Aliens im Windschatten

Die wunderbare Langsamkeit des schnellen Rennens: Pepe Danquart erhebt mit „Höllentour“die Tour de France zum Kinoereignis und seine Protagonisten Aldag und Zabel zu tragischen Helden

VON DANIEL THEWELEIT

Für den Zuschauer am Streckenrand hat die Tour de France kaum mehr zu bieten als pure Langeweile. Eine unendlich lange Werbekarawane schiebt sich durch Frankreichs Straßen, irgendwann tauchen die Hubschrauber am Horizont auf und dann rauschen innerhalb weniger Sekunden 170 Radfahrer vorüber. Das war’s. Die sportliche Dramaturgie des Rennens lässt sich nur über ein elektronisches Medium verfolgen, und deshalb gilt das nach Olympischen Spielen und Fußball-WM drittgrößte Sportereignis des Globus längst als Fernsehevent. Nun hat sich Pepe Danquart, der 1994 für seinen Kurzfilm „Der Schwarzfahrer“ mit einem Oscar ausgezeichnet wurde, der Tour angenommen und sie 2003 als Dokumentarfilmer begleitet.
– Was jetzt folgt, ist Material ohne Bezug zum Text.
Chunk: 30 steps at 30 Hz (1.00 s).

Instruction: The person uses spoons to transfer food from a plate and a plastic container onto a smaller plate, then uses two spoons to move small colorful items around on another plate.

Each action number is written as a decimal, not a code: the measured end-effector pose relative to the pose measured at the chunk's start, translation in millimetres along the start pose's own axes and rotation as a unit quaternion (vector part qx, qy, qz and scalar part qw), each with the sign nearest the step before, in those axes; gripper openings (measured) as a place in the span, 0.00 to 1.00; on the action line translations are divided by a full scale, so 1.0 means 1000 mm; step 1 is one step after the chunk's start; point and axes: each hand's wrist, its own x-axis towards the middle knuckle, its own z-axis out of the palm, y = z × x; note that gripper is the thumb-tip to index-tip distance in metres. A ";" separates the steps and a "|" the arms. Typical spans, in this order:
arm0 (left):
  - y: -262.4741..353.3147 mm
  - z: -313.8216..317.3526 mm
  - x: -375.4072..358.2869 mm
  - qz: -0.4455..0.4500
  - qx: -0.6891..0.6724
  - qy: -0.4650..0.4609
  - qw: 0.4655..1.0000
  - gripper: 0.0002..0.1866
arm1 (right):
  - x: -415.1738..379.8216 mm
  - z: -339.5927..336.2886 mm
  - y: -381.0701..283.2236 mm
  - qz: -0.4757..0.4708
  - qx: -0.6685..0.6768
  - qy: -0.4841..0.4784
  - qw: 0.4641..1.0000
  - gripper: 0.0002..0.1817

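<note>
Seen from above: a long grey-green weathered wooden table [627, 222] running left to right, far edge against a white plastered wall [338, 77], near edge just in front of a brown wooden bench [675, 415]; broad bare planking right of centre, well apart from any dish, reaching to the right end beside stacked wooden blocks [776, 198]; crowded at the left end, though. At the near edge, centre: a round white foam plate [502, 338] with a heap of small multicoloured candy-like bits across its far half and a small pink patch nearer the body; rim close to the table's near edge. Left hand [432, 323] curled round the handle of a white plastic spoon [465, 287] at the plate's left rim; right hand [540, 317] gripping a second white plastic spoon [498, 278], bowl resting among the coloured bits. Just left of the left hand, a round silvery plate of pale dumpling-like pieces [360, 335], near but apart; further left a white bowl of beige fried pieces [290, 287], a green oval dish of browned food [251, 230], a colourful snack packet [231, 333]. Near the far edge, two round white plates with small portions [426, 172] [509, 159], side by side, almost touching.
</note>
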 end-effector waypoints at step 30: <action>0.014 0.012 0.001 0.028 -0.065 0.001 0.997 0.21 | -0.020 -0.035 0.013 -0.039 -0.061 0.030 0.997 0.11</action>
Mit „Höllentour“, der ab morgen in die Kinos kommt, wird die Tour de France zum Kinoereignis. Fast scheint es, als erschließe sich die tiefe Faszination dieses Spektakels erst im Filmformat. Von der Soundkulisse des Jazzmusikers Till Brönner gestützt, erzählt der Film die alte Geschichte von Heldentum und Qual aufs Neue. Wie Außerirdische wirken die Rad fahrenden Männer auf ihren futuristischen Rädern inmitten der französischen Idylle manchmal, um einige Momente später unter den Zwängen ihrer physiologischen Grenzen zusammenzufallen und zum Spielball von Wind, Bergen oder Schwerkraft zu werden.

Danquart vermischt die Intensität des Extremsports mit dem langsamen Rhythmus des französischen Erzählkinos, und Erik Zabel sowie Rolf Aldag sind wunderbare Schauspieler für dieses Genre. Der Regisseur durfte im für die Öffentlichkeit unzugänglichen Mannschaftswagen filmen, zerschundene Knochen und schmerzende Körper aufnehmen, und in der Diskrepanz zwischen ekstatischer Anspannung des Rennens und nahezu willenloser Entspannung nach getaner Arbeit entsteht eine Melodie der Bilder, die in jenem traurig-melancholischen Grundton erklingt, der diesen Sport umgibt.

Wenn Rolf Aldag abends auf seinem Bett aufgeregt mit dem gerade gewonnen Bergtrikot herumhantiert und von der Angst heimgesucht wird, am kommenden Tag von seinem Körper für seine aggressive Tagesfahrt bestraft zu werden, schimmern tragische Abgründe hervor. Abgründe, die wiederum den Nährboden für eine intensive Freundschaft mit dem Zimmerkollegen Erik Zabel bieten. Sprinter Zabel, zerschunden von einem Sturz zu Beginn der Rundfahrt, bemüht sich immer wieder vergeblich, den überragenden Alessandro Petacchi zu besiegen, und scheitert an den eigenen Ansprüchen wie die meisten Fahrer bei diesem Radrennen. Zabel hadert schicksalsergeben: „Eigentlich sollte ich nicht nachdenken, aber es geht nicht anders, ich denke einfach zu viel.“

Klein und vom Leben bestraft wirken die Männer in diesen Szenen, wenn sie jedoch ihre funkelnden Räder besteigen, ihre verspiegelten Brillen aufsetzen und die elektronischen Beats den Kinosaal füllen, dann verwandeln sich die schmächtigen Fahrer wieder in Heroen. Die Tour de France lebt von der Macht ihrer Bilder, von der Verschmelzung von grandioser Natur, fein surrender Technik und körperlicher Grenzerfahrung – nirgends sieht das alles schöner aus als im Kino. Das Duell der großen Favoriten Lance Armstrong und Jan Ullrich spielt sich dabei nur am Rande ab. Und wenn die Kontrahenten um den Gesamtsieg sowie die entscheidenden Momente des Rennverlaufs im Mittelpunkt stehen, dann verliert der Film seltsamerweise sofort etwas von seiner wunderbaren Atmosphäre. Eventuell liegt das an der Ästhetik der Fernsehbilder, die dann das Auge der Kinokamera ersetzen, oder an der fehlenden Nähe des Zuschauer zu den beiden Stars, die in diesem Film nur Statisten sind. Vielleicht sind Ullrich und Armstrong aber auch einfach zu schnell für die wunderbare Langsamkeit von drei Wochen Tour de France im Kino.